-- Opening Marker --

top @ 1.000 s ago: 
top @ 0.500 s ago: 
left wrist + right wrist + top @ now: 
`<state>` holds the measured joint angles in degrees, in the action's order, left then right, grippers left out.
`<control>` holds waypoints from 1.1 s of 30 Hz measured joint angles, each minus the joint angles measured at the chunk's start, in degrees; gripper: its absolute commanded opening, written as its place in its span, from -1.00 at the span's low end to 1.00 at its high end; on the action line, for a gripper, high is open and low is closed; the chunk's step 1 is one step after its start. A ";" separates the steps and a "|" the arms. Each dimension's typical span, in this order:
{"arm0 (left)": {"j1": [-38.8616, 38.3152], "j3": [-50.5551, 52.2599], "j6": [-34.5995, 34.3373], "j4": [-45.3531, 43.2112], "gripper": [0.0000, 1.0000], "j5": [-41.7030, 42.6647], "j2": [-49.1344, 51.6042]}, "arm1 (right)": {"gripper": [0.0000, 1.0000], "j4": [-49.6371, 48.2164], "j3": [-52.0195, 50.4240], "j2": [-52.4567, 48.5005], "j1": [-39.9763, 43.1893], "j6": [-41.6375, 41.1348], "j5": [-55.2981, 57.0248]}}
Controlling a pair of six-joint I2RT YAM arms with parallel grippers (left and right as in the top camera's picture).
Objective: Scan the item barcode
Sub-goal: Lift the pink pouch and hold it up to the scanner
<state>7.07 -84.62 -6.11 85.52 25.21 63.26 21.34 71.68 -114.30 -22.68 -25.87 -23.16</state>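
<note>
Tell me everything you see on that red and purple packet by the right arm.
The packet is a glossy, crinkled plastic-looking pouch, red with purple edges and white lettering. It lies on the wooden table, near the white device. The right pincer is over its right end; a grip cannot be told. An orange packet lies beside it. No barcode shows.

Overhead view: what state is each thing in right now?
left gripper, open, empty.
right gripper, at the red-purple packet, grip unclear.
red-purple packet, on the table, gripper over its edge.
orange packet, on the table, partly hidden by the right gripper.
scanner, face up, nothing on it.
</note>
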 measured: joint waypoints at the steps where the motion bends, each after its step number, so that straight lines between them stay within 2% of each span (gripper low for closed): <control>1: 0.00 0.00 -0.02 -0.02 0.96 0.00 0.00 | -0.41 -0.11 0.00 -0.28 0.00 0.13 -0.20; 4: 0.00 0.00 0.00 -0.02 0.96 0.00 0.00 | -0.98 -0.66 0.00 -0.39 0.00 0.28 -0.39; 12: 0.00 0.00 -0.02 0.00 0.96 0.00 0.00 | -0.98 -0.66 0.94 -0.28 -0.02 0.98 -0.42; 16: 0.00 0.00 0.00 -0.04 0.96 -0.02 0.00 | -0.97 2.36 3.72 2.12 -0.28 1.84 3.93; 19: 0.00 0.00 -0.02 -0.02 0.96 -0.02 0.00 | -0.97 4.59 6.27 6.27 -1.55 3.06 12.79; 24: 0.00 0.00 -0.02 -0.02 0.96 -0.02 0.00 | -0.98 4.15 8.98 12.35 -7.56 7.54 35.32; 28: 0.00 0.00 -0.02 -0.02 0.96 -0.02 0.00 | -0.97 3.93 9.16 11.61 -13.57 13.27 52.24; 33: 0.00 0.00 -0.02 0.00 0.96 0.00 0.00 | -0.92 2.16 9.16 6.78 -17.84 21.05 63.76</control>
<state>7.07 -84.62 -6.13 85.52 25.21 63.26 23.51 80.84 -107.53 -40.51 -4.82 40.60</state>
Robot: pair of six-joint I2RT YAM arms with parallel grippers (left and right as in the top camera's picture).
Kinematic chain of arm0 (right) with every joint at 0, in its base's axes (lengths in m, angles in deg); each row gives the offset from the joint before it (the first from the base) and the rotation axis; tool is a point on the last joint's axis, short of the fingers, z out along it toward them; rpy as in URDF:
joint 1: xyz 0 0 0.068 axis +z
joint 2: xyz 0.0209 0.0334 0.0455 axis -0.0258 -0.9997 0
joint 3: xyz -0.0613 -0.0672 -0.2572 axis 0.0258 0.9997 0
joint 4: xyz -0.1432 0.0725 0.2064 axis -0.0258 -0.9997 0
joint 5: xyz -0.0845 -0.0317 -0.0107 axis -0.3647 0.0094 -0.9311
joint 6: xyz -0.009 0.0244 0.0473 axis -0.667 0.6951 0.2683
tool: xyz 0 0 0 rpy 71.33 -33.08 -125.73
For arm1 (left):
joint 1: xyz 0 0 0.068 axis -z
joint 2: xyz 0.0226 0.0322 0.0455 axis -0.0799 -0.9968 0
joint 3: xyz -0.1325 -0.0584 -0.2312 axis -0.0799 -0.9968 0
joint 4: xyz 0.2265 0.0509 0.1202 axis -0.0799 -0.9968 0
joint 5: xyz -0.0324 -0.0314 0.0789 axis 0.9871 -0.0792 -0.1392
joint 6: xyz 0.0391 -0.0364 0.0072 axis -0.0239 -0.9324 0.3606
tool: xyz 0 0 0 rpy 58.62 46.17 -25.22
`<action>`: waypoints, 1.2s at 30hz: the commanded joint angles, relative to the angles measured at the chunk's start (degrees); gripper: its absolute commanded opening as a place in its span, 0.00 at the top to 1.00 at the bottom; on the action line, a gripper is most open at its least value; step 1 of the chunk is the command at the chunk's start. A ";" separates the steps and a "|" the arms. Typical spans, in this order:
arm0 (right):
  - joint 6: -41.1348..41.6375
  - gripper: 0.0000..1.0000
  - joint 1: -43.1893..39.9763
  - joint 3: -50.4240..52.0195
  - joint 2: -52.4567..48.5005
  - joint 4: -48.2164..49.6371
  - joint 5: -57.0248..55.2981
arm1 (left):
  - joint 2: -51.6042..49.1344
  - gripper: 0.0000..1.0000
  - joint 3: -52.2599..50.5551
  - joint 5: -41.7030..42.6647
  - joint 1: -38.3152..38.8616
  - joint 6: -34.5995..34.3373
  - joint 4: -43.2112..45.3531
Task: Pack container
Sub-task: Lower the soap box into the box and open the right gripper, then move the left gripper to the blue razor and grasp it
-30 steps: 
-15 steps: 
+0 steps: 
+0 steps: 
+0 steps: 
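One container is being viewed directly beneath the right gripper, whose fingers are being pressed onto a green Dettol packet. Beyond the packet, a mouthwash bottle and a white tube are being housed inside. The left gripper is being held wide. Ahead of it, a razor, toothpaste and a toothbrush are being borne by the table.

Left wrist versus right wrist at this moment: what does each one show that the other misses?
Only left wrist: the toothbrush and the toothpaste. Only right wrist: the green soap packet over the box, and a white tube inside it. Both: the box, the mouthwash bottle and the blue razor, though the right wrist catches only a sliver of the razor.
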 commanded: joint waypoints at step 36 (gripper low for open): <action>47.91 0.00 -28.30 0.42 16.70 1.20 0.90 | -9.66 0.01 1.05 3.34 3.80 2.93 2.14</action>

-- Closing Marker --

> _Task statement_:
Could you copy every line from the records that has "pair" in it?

> _Answer section_:
Controlling a pair of six-joint I2RT YAM arms with parallel grippers (left and right as in the top camera's picture).
Robot: pair of six-joint I2RT YAM arms with parallel grippers (left and right as in the top camera's picture).

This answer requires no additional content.